I'm working on a C++ application which uses a library written in C by another team. The writers of the library like to call exit()
when errors happen, which ends the program immediately without calling the destructors of objects on the stack in the C++ application. The application sets up some system resources which don't automatically get reclaimed by the operating system after the process ends (shared memory regions, interprocess mutexes, etc), so this is a problem.
I have complete source code for both the app and the library, but the library is very well-established and has no unit tests, so changing it would be a big deal. Is there a way to "hook" the calls to exit()
so I can implement graceful shutdown for my app?
One possibility I'm considering is making one big class which is the application - meaning all cleanup would happen either in its destructor or in the destructor of one of its members - then allocating one of these big objects on the heap in main()
, setting a global pointer to point to it, and using atexit()
to register a handler which simply deletes the object via the global pointer. Is that likely to work?
Is there a known good way to approach this problem?
In the very worst case, you can always write your own implementation of exit
and link it rather than the system's own implementation. You can handle the errors there, and optionally call _exit(2)
yourself.
Since you have the library source, it's even easier - just add a -Dexit=myExit
flag when building it, and then provide an implementation of myExit
.
install exit handler with atexit and implement the desired behavior
If you want to make the C library more usable from C++, you could perhaps run it in a separate process. Then make sure (with an exit handler or otherwise) that when it exits, your main application process notices and throws an exception to unwind its own stack. Perhaps in some cases it could handle the error in a non-fatal way.
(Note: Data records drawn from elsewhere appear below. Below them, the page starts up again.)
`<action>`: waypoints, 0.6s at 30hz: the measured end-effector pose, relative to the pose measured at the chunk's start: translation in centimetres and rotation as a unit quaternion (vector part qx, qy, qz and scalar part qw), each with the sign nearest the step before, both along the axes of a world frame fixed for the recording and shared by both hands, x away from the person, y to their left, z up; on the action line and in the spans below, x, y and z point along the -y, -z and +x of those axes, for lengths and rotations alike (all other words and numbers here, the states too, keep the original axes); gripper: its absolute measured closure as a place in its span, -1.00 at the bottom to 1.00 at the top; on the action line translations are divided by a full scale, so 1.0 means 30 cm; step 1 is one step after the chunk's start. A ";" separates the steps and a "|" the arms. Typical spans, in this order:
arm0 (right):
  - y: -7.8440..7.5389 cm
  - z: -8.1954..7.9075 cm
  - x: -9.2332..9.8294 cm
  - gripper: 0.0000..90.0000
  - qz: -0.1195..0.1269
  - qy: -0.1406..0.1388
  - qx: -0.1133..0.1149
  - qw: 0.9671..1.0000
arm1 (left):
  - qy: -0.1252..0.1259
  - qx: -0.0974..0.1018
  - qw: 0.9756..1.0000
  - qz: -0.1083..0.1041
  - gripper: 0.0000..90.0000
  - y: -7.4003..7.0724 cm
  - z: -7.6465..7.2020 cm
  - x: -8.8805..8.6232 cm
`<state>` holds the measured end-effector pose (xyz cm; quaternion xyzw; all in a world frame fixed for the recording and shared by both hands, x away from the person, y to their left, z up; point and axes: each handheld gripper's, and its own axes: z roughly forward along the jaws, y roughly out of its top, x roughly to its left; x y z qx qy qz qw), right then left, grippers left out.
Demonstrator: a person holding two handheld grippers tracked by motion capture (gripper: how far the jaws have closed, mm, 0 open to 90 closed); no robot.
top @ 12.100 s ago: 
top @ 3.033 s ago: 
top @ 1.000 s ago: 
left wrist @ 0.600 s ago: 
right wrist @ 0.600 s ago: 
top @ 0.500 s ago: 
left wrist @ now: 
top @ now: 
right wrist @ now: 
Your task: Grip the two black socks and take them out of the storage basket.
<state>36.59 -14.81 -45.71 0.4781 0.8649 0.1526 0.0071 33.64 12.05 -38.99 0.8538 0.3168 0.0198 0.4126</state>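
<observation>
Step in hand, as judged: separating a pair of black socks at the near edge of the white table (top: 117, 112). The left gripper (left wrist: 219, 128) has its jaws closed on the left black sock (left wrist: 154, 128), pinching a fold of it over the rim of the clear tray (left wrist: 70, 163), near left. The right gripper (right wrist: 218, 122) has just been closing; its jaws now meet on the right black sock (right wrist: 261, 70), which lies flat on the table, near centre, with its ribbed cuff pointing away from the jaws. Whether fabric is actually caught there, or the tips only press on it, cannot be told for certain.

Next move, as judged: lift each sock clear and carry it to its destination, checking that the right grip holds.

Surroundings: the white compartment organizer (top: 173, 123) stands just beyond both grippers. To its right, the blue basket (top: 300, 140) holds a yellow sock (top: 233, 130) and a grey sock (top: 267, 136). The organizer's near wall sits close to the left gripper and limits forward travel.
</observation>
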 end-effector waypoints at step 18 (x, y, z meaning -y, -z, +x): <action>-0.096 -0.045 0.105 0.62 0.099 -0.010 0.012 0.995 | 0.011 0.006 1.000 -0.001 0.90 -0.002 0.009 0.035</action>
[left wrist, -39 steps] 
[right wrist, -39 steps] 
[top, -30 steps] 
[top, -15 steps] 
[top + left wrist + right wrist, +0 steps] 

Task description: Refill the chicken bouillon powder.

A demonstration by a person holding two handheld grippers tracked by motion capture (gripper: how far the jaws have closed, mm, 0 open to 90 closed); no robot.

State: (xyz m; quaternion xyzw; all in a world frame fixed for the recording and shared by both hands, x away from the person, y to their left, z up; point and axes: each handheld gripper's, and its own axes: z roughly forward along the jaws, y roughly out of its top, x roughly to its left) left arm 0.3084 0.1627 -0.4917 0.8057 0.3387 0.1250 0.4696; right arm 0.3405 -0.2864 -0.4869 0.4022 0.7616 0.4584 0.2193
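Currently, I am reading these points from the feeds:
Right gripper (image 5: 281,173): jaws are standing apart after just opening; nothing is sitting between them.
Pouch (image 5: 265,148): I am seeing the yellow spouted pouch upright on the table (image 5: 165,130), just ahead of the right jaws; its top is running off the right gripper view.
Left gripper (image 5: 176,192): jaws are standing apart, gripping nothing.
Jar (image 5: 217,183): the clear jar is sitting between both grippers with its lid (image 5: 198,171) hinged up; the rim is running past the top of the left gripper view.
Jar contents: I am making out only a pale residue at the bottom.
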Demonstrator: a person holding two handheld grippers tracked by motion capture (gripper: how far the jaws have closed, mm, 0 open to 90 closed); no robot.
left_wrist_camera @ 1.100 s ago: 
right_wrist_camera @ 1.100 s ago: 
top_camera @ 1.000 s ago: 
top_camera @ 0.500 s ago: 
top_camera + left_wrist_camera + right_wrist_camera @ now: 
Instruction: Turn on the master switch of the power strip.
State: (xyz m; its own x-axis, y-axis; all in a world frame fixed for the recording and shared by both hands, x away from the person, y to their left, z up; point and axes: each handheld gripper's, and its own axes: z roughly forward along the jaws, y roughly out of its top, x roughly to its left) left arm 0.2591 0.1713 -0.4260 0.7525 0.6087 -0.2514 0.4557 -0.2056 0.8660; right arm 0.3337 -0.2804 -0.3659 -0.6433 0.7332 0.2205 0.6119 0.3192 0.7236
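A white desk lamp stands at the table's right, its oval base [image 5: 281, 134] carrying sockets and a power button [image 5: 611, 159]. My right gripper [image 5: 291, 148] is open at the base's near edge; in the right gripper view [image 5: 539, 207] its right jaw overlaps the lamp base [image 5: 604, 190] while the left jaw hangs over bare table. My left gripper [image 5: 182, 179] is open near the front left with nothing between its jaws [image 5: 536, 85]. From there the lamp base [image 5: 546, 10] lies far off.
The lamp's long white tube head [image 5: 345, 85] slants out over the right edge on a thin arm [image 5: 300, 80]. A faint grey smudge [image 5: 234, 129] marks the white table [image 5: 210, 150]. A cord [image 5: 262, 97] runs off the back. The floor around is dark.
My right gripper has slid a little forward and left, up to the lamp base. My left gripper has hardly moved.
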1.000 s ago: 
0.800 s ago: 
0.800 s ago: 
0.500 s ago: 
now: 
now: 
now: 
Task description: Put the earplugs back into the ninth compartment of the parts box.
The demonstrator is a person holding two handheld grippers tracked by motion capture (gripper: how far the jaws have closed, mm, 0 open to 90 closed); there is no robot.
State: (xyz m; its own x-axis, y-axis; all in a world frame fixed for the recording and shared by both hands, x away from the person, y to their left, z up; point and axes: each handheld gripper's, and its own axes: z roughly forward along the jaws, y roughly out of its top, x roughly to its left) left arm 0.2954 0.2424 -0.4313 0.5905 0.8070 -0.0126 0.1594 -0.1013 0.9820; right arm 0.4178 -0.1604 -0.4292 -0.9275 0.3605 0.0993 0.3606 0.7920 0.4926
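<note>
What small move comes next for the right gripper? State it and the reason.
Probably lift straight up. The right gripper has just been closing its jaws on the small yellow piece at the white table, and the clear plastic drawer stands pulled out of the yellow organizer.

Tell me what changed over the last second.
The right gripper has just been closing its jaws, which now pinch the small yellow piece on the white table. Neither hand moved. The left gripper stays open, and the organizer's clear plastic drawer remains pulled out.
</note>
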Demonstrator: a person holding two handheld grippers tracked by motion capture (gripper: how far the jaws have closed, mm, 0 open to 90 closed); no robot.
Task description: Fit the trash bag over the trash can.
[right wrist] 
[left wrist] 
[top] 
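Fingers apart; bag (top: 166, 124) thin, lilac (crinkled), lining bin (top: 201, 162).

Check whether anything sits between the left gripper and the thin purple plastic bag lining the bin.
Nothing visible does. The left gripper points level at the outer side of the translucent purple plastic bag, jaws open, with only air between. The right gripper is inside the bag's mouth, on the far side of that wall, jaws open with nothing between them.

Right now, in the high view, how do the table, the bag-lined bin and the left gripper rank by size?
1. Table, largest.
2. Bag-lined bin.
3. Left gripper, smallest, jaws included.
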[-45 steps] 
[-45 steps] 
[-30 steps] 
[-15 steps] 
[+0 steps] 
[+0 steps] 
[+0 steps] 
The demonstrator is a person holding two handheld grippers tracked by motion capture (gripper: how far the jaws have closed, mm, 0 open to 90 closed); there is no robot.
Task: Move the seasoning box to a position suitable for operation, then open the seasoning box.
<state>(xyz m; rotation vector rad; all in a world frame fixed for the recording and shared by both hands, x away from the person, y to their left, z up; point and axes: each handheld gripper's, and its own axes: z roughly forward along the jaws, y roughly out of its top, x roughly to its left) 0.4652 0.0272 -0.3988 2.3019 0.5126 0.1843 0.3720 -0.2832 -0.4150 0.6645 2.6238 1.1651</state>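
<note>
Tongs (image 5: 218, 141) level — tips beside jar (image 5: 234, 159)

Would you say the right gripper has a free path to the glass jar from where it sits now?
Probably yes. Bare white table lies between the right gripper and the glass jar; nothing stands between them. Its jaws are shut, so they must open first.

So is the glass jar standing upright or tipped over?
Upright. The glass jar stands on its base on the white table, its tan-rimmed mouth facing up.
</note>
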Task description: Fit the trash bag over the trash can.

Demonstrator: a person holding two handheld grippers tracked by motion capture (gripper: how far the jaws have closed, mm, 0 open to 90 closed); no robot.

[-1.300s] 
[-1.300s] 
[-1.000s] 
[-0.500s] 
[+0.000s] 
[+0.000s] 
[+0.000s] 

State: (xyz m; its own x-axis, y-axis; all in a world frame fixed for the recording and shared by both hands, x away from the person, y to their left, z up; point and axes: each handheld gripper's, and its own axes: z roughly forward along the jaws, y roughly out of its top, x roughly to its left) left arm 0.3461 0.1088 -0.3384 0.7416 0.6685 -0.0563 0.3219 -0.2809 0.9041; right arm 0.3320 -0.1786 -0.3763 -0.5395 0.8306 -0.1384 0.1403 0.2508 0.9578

Of course, moving the library use into another process might not be easy or particularly efficient. You'll have some work to do to wrap the interface, and to copy inputs and outputs via the IPC mechanism of your choice.
As a workaround to use the library from your main process, though, I think the one you describe should work. The risk is that you can't identify and isolate everything that needs cleaning up, or that someone in future modifies your application (or another component you use) on the assumption that the stack will get unwound normally.
You could modify the library source to call a runtime- or compile-time-configurable function instead of calling exit()
. Then compile the library with exception-handling and implement the function in C++ to throw an exception. The trouble with that is that the library itself probably leaks resources on error, so you'd have to use that exception only to unwind the stack (and maybe do some error reporting). Don't catch it and continue even if the error could be non-fatal as far as your app is concerned.
If the call exit
and not assert
or abort
, there are a few points to get control again:
- When calling
exit
, the destructors for objects with static lifetime (essentially: globals and objects declared with static
) are still executed. This means you could set up a (few) global "resource manager" object(s) and release the resources in their destructor(s).
- As you already found, you can register hooks with
atexit
. This is not limited to one. You can register more.
If all else fails, because you have the source of the library, you can play some macro tricks to effectively replace the calls to exit
with a function of your own that could, for example, throw an exception.